Problem to solve:
Both the line containing "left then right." and the line containing "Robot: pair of" belong to the span. Output exactly that span from the listing below, and nothing outside it.

Information given:

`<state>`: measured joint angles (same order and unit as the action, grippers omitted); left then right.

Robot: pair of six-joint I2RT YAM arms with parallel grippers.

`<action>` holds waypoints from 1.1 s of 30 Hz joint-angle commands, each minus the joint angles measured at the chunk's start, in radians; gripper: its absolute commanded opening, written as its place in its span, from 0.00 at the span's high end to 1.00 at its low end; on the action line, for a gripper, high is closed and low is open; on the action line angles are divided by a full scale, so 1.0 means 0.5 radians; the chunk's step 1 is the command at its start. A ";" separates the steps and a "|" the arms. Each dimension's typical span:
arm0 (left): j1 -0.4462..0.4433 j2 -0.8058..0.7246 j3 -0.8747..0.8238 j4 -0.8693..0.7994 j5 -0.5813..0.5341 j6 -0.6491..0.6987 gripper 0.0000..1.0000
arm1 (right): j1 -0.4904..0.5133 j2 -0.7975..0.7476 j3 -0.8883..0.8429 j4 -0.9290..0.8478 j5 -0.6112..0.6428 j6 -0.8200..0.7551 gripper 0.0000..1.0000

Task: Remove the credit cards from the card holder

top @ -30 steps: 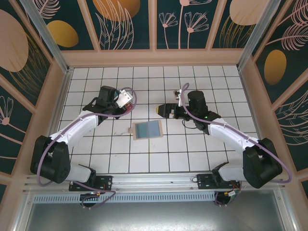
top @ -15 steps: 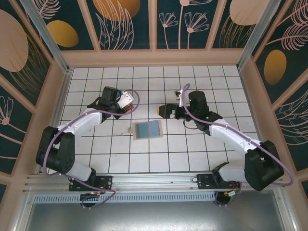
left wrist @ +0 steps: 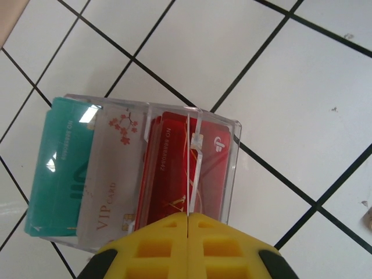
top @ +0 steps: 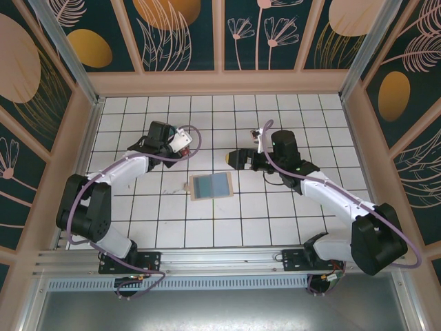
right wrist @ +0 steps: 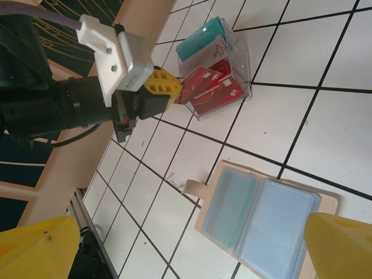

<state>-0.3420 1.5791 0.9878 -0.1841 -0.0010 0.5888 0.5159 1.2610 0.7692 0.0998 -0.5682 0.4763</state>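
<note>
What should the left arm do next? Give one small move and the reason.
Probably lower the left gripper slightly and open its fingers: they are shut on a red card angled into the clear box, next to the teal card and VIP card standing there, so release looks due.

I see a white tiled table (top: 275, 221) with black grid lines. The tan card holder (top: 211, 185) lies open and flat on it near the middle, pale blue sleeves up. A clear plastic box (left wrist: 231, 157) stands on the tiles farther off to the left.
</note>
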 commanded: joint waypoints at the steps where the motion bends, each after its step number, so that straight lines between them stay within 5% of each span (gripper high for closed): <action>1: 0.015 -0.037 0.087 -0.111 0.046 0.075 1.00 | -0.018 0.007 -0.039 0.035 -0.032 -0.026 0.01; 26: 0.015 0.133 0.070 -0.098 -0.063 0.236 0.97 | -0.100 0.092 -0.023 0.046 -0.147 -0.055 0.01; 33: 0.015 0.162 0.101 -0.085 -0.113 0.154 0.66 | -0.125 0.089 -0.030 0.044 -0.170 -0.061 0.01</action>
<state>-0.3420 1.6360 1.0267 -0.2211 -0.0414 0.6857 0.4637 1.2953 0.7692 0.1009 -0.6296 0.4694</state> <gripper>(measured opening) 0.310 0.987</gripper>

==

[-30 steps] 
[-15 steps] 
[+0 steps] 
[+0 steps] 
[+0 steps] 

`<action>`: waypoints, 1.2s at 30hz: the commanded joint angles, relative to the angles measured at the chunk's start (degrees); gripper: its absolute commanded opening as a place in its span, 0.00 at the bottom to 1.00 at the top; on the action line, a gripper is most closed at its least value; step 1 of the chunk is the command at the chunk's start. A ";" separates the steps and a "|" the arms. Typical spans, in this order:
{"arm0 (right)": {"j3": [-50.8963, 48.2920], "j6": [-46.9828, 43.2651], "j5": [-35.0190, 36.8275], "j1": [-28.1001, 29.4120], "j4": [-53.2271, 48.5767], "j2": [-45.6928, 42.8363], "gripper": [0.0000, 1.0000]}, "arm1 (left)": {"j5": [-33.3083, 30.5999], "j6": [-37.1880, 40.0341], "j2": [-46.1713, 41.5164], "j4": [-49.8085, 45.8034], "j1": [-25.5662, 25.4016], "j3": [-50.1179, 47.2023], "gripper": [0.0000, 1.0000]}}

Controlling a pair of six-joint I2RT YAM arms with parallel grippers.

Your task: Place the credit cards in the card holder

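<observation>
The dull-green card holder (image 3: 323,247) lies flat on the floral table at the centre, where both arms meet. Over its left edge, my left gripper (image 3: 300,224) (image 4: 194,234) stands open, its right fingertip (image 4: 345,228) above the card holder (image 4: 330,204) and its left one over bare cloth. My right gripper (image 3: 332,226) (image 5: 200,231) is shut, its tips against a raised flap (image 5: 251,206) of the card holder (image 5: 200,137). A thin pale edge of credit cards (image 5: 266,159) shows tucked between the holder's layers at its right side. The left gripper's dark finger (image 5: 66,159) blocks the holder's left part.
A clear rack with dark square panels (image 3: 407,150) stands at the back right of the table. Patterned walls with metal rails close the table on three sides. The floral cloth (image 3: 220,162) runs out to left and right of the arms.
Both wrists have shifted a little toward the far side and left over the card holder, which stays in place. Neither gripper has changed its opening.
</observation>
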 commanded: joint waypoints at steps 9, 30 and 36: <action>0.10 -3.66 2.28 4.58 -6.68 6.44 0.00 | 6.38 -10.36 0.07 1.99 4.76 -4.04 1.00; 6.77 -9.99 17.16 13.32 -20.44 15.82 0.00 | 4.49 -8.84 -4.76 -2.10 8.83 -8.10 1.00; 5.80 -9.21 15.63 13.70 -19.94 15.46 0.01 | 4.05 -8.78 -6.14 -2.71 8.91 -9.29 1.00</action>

Exercise result:
`<state>`: measured joint angles (same order and unit as the action, grippers omitted); left then right.

Robot: pair of six-joint I2RT YAM arms with parallel grippers.

Nothing more is needed for this exercise.